### Directions:
Using the listing below, say how many of its lines hold "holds". Offer nothing beyond the number.

### Available records:
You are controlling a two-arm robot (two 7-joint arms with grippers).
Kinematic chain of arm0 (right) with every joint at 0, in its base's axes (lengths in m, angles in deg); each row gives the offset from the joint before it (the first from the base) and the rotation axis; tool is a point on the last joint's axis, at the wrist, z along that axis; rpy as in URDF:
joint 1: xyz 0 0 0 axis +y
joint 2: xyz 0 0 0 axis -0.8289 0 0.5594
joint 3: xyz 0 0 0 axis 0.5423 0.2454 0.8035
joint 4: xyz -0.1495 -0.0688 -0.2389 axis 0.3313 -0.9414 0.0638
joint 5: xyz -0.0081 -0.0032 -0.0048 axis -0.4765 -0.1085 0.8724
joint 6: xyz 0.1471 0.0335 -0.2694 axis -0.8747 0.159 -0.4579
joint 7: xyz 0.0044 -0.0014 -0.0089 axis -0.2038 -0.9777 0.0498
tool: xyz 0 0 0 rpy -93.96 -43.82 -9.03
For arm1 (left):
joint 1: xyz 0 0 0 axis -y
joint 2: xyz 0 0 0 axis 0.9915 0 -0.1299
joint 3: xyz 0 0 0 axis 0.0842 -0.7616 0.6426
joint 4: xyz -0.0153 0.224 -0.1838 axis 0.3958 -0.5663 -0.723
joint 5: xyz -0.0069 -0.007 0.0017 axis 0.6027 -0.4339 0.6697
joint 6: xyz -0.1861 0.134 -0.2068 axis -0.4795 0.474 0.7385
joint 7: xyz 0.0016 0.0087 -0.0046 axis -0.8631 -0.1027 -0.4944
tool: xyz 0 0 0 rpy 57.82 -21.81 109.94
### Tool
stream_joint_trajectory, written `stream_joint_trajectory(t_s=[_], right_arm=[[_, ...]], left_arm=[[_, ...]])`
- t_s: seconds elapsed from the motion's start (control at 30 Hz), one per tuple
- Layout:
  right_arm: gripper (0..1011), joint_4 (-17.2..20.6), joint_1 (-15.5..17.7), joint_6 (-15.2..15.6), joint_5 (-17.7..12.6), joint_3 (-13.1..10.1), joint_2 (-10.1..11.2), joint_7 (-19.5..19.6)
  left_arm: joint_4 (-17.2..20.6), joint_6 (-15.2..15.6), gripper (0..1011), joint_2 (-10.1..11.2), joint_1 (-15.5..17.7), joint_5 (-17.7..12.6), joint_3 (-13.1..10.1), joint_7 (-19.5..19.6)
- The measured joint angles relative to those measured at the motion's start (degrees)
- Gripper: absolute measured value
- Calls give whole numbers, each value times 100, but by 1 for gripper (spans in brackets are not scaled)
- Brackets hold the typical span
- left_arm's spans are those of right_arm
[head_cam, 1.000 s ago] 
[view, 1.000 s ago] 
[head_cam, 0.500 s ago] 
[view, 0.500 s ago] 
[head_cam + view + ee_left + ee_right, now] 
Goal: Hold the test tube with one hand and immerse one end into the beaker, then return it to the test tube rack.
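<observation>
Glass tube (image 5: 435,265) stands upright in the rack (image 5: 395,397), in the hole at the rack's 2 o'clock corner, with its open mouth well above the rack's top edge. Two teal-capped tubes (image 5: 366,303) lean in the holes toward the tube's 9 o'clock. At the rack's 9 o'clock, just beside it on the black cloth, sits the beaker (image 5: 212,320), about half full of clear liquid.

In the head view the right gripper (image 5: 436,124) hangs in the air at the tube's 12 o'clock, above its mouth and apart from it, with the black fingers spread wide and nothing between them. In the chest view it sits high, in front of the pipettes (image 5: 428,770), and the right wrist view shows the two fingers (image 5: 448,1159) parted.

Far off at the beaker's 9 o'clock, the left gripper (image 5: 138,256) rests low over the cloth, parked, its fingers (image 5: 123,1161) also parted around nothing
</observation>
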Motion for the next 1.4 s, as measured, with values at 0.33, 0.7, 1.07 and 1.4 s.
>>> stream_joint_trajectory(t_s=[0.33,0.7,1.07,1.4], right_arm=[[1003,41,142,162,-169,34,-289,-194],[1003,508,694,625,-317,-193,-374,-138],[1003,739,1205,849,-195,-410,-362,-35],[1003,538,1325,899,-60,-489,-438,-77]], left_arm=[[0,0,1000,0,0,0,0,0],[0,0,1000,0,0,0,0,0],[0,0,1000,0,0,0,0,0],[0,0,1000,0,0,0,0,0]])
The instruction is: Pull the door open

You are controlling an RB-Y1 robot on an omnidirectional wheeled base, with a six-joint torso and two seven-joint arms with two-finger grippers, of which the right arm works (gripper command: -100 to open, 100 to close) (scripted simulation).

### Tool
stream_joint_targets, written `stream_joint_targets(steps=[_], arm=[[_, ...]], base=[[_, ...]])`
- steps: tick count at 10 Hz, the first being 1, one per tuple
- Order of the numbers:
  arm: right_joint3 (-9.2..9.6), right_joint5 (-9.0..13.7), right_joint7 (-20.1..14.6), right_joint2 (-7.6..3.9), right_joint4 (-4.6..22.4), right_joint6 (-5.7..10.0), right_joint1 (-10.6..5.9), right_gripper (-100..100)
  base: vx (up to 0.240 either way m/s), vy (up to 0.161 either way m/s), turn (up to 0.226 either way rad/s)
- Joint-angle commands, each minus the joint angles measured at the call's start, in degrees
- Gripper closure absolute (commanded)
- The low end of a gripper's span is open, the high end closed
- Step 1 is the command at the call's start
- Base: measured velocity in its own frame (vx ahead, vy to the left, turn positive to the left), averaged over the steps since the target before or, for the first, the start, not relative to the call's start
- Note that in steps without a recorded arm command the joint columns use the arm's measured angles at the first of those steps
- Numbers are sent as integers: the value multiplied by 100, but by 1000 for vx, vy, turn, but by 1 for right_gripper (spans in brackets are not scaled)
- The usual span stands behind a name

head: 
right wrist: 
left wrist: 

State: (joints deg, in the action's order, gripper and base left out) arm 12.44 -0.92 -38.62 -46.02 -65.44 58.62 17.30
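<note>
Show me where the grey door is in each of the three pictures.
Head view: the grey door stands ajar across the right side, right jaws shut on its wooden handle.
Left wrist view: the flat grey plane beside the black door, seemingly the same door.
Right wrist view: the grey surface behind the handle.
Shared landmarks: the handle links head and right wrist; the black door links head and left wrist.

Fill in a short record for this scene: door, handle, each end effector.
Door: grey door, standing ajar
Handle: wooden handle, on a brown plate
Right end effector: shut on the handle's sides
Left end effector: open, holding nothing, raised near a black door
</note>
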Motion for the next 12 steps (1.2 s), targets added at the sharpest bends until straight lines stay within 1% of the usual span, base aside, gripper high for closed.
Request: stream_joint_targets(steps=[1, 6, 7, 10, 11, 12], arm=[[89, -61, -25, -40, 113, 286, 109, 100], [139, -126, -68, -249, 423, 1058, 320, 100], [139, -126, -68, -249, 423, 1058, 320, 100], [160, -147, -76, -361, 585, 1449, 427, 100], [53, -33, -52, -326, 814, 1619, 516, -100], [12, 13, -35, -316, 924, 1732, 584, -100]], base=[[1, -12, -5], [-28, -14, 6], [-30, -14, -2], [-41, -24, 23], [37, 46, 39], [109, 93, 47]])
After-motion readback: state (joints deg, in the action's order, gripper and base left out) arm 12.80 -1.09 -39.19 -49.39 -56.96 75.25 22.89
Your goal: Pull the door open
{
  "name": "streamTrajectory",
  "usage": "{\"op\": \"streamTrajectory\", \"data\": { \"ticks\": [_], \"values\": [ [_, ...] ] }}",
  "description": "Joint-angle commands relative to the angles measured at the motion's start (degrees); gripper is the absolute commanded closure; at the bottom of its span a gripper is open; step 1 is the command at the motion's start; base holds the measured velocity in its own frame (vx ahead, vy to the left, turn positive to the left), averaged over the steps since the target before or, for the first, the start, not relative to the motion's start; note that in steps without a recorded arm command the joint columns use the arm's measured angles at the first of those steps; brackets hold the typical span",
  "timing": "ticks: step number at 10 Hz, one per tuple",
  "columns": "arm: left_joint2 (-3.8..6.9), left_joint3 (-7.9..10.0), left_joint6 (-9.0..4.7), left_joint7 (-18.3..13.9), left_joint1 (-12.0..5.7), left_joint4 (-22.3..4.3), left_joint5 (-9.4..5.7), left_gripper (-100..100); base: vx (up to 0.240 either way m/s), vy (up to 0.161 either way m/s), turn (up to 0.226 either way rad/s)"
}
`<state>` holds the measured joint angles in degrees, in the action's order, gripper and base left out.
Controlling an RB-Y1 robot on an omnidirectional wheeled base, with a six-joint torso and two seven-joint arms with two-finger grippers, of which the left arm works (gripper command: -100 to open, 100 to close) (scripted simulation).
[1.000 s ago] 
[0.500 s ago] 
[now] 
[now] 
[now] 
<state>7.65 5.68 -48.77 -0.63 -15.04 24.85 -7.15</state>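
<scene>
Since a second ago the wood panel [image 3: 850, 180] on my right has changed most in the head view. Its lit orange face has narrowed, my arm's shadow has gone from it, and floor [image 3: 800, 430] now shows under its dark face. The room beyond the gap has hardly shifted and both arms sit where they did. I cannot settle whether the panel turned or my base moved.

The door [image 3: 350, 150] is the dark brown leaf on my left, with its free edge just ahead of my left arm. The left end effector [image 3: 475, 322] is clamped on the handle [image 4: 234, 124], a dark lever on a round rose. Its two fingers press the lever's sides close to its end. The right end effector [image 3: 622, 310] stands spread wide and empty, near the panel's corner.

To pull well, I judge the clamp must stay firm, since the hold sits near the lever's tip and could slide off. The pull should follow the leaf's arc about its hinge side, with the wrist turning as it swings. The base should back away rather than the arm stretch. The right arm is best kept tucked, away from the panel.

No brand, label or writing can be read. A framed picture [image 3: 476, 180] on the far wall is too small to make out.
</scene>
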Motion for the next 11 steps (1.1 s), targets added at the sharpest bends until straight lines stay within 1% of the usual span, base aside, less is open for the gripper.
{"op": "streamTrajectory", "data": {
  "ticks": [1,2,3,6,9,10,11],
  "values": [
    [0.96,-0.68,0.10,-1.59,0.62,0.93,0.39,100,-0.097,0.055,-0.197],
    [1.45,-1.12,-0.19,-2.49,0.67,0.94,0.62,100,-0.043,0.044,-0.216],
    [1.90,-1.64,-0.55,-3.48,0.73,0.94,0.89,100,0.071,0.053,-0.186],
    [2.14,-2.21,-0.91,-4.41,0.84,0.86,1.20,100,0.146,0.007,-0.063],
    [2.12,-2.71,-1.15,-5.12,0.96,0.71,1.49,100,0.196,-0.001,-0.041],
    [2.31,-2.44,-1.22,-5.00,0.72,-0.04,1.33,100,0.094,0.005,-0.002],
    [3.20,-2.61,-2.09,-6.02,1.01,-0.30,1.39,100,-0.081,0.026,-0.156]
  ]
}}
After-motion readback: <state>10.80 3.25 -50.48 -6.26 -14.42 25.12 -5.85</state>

### Solution to the exercise:
2